▶ **Your assignment**
Collect every line below that contains the word "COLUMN".

▶ **Data for the task**
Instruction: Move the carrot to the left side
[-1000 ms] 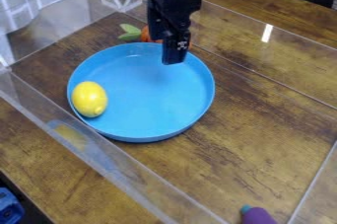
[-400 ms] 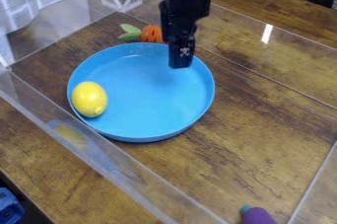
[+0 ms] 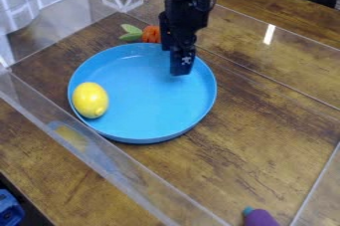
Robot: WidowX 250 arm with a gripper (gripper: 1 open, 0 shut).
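The gripper [image 3: 181, 68], fully open and empty, hangs near the carrot [image 3: 150, 34] at the blue plate's [image 3: 133, 130] 12 o'clock rim; likely light, rigid and slick, grasp mid-body.

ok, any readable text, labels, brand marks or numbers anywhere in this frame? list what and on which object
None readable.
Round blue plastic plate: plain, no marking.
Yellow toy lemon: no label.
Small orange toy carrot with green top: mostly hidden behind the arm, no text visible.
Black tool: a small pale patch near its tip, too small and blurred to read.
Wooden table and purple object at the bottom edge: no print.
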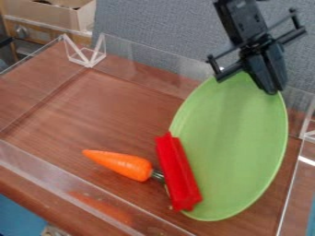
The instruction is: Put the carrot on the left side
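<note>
The small orange carrot [117, 164] lies on the wooden floor of a clear-walled tray, near its front, stem end towards a red block [176, 171]. That block rests against the left edge of a large green plate [240, 147], which stands tilted. My gripper [271, 85] is shut on the plate's upper far rim, well above and to the right of the carrot. Nothing grips the carrot.
Clear acrylic walls [25, 161] ring the wooden surface. A small clear triangular stand [84, 51] sits at the back left, with a cardboard box [55, 11] behind it. Bare wood [87, 106] stretches left of the carrot.
</note>
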You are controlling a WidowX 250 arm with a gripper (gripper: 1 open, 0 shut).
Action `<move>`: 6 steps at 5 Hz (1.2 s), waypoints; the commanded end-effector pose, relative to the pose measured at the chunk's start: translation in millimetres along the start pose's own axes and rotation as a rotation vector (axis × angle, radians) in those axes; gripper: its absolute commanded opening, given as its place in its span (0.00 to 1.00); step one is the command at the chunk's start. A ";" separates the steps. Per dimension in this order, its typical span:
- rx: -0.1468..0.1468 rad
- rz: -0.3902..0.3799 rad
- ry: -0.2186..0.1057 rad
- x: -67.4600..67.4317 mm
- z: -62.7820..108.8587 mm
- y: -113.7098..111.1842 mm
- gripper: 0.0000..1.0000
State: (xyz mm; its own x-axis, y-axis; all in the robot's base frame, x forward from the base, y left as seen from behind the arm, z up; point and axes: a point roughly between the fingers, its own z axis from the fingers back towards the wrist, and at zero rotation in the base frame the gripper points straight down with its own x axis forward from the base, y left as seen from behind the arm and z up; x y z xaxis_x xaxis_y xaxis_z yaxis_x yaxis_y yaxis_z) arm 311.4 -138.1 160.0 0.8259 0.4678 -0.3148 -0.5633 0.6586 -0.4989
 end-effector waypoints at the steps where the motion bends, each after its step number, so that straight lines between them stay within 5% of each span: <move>1: -0.013 -0.038 -0.008 -11.3 -2.5 -8.2 0.00; 3: -0.044 0.044 -0.070 -4.1 13.0 29.5 0.00; 4: -0.045 0.057 -0.074 2.6 16.0 34.4 0.00; 6: -0.017 0.076 -0.083 -21.6 16.9 69.2 0.00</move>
State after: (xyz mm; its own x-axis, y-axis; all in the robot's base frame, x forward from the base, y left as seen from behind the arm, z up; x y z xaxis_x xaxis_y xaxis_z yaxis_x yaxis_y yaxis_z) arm 259.5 -96.4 152.4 0.7826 0.5612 -0.2695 -0.6093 0.6015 -0.5166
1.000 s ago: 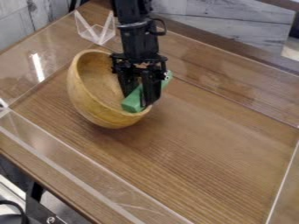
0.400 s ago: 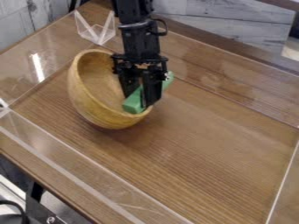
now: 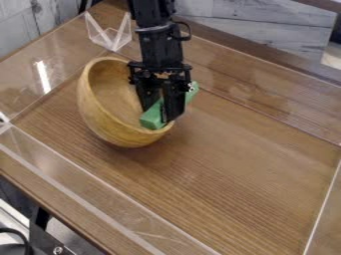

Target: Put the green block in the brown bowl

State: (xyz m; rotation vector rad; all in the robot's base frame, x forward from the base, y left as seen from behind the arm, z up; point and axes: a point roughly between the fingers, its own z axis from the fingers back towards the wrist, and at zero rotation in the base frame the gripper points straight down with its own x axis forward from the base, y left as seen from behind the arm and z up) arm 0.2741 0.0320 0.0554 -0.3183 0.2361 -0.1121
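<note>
So the gripper point(image 3: 160, 108) was clamped on the green block point(image 3: 163, 110), hanging it over the right rim of the brown bowl point(image 3: 110, 105), left of centre. Looked nearly done to me, only the drop left. Nothing blocked it, just the wooden table point(image 3: 240, 169) and clear side walls point(image 3: 107, 35).

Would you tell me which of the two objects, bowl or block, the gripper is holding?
The green block, clamped in the gripper; the brown bowl sits tilted beside it.
</note>
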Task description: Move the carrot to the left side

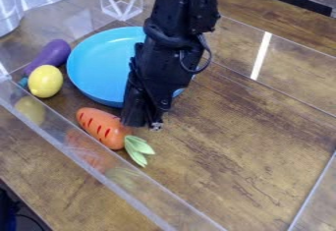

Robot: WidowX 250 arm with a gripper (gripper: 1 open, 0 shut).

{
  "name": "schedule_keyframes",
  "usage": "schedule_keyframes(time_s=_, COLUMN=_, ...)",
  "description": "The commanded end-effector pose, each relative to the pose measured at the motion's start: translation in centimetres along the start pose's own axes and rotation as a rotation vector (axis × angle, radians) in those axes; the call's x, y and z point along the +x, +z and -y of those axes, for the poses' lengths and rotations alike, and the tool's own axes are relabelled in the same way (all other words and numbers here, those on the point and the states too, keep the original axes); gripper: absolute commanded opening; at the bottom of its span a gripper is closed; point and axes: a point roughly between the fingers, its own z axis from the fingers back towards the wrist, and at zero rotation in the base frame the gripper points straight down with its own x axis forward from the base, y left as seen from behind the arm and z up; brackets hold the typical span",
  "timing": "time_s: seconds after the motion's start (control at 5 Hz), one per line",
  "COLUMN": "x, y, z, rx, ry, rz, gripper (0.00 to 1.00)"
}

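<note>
Worktop (pixel 262 146): dark brown wood planks, grain and knots visible, glossy finish. Bright white streak of light reflected on the worktop right of centre (pixel 262 55). Clear plastic wall (pixel 59 127) runs along the near-left edge, diagonal across the view, with a second clear panel at upper left. Dark, blurred area beyond the worktop at bottom left; floor not discernible.
</note>
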Motion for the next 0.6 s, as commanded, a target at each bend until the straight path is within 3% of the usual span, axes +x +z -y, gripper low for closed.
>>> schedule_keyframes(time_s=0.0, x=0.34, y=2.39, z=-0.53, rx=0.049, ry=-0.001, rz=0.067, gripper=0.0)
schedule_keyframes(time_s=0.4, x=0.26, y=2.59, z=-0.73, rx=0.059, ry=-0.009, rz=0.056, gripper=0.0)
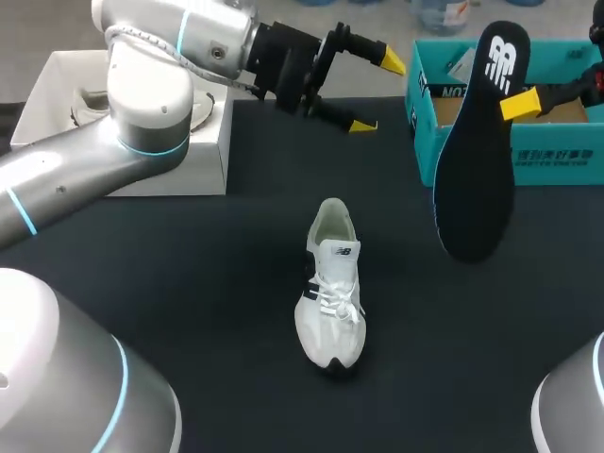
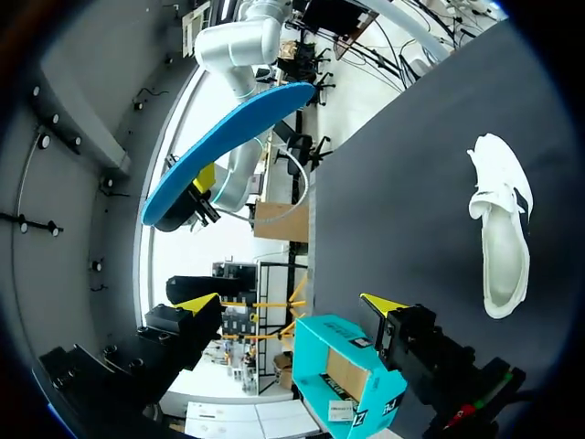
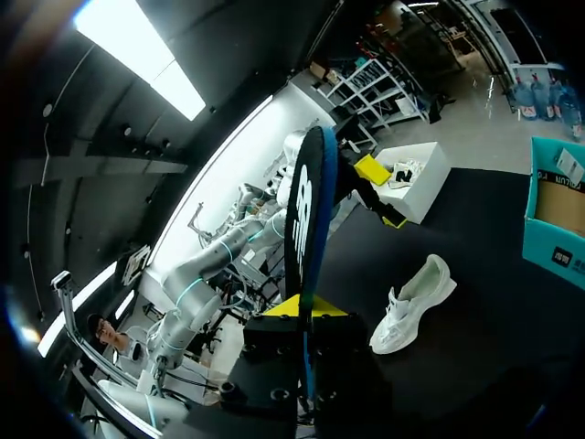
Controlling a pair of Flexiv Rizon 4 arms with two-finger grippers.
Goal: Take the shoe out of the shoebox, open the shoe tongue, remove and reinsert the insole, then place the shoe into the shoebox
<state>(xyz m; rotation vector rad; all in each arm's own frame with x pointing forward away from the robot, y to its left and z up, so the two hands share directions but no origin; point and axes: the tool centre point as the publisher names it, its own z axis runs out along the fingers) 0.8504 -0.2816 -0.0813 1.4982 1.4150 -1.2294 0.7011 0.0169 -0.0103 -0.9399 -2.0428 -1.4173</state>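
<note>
Centre of the black table (image 1: 189, 283) holds 1 white sneaker (image 1: 330, 293) (image 2: 503, 229) (image 3: 411, 306), standing on its sole with black side accents, laces tied, heel opening toward the far edge and toe toward the robot. Nothing touches it.

To its right, the right gripper (image 1: 514, 102) (image 3: 309, 311) is clenched on the black insole (image 1: 472, 179) (image 2: 228, 151) (image 3: 306, 210), which has a blue rim and a white logo. The insole hangs nearly upright, toe end down, in front of the teal shoebox (image 1: 557, 156) (image 2: 343, 366) (image 3: 553, 238) at the table's far right. Whether its lower end touches the table cannot be told. In the right wrist view it runs edge-on between the 2 fingers.

The left gripper (image 1: 376, 92) (image 2: 291, 302) hovers released, its 2 yellow tips spread wide with nothing between them, above the far side of the table between the teal shoebox and a white box (image 1: 170, 160) (image 3: 420, 183) at the far left.
</note>
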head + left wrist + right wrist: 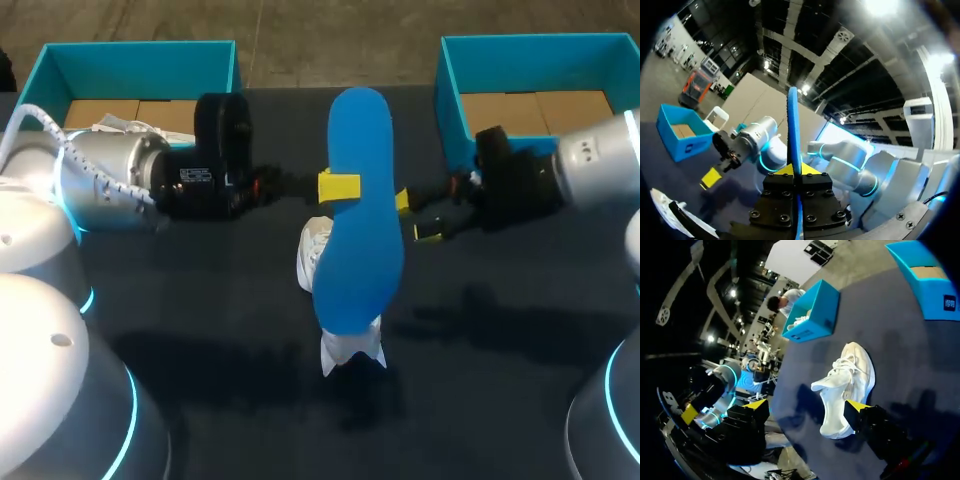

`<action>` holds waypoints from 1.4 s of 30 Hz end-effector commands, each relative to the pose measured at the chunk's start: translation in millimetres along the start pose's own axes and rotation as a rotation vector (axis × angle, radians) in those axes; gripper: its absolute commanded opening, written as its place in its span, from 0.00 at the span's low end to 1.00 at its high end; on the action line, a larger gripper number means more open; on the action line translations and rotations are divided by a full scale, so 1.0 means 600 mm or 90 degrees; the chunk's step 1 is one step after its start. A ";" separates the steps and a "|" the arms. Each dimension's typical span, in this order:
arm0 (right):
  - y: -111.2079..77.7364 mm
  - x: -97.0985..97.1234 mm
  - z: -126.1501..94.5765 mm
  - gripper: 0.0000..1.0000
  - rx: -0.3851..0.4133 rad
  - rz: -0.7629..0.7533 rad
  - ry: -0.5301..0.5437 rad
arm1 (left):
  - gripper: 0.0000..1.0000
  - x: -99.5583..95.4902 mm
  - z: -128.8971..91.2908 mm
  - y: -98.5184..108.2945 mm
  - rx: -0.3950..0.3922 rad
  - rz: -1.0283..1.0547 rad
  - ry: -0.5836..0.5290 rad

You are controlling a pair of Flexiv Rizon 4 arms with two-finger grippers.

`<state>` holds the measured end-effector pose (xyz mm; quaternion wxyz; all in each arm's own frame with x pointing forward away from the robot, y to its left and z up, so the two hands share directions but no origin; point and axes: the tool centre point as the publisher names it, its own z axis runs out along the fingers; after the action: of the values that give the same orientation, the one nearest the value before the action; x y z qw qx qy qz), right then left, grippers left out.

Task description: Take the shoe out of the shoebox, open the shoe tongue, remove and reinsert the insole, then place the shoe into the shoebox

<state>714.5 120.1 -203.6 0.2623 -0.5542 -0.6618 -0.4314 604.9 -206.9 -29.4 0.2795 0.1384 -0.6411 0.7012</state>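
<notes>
Gripping blue insole (pixel 360 230) w/ L gripper (pixel 338 186): fingers clamped on it near mid-length, one yellow tip on the face turned to head cam, other finger hidden behind. Held above table (pixel 200 330), broad face toward head cam. In L wrist view, same insole (pixel 793 125) seen edge-on, running straight out from betw. the two yellow tips of L gripper (pixel 792 170).

R gripper (pixel 417 216) just beside insole's R edge, fingers spread, nothing betw. them; contact w/ insole not clear. Same in R wrist view: R gripper (pixel 806 406) w/ tips wide apart and bare. Also visible from L wrist as R gripper (pixel 722 165), ahead and off to one side.

White shoe (pixel 312 255) on table under insole, partly hidden by it, one end poking out on near side. In R wrist view shoe (pixel 847 385) sits sole-down, laces up, ahead of and below R fingers, not touched.

Two teal shoeboxes at far side, both open: L box (pixel 140 70), R box (pixel 540 65). Shoe outside both, roughly betw. them. White item (pixel 125 128) in L box; can't tell what.
</notes>
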 end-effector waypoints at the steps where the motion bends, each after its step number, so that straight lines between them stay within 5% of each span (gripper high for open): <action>1: -0.007 -0.001 -0.028 1.00 -0.001 0.003 -0.002 | 0.00 -0.014 -0.003 0.001 0.011 0.085 -0.020; 15: -0.014 -0.004 -0.037 1.00 -0.001 0.025 0.036 | 0.00 -0.060 -0.014 -0.020 -0.006 0.396 -0.031; 33: -0.010 0.002 -0.041 1.00 0.014 0.025 0.018 | 0.00 -0.067 -0.015 -0.025 -0.017 0.373 -0.041; 42: 0.008 0.015 -0.071 1.00 0.027 0.124 0.032 | 0.00 -0.090 -0.027 -0.020 0.017 0.639 0.040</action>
<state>707.6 94.8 -180.4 0.3266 -0.5987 -0.6057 -0.4100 649.0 -200.6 -45.8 -0.0287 -0.1262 -0.6429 0.7550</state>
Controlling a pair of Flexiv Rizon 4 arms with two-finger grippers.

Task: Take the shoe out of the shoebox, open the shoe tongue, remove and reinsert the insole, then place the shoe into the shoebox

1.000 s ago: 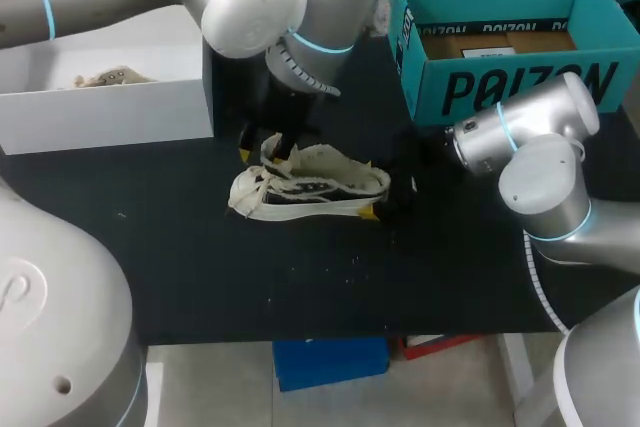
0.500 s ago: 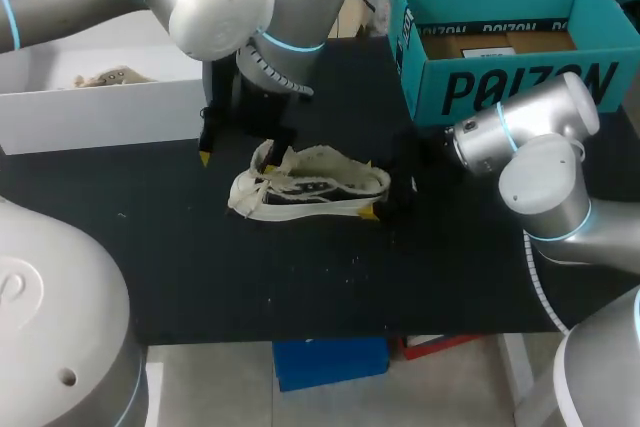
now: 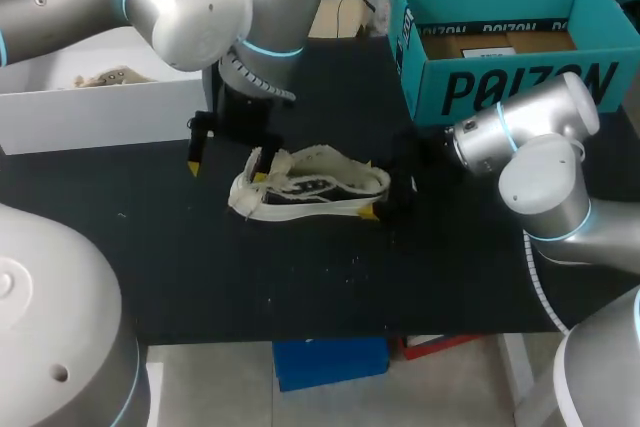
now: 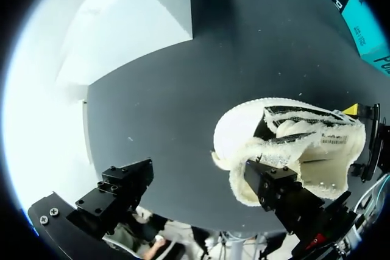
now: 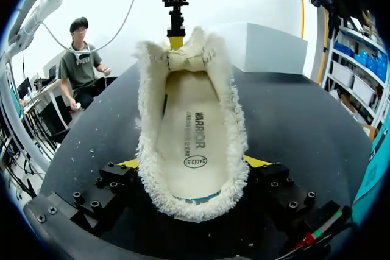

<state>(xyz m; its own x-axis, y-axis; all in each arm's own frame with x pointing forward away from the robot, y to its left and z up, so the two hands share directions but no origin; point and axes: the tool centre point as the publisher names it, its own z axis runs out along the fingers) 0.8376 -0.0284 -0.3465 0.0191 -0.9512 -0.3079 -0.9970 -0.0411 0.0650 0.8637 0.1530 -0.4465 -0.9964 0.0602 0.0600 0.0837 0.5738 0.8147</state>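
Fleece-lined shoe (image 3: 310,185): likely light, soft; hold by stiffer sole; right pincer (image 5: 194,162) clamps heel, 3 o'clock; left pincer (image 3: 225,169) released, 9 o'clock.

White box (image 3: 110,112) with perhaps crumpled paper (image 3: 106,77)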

▶ **Answer section**
  "usage": "schedule_keyframes(time_s=_, COLUMN=_, ...)",
  "COLUMN": "x, y, z, rx, ry, rz, gripper (0.00 to 1.00)"

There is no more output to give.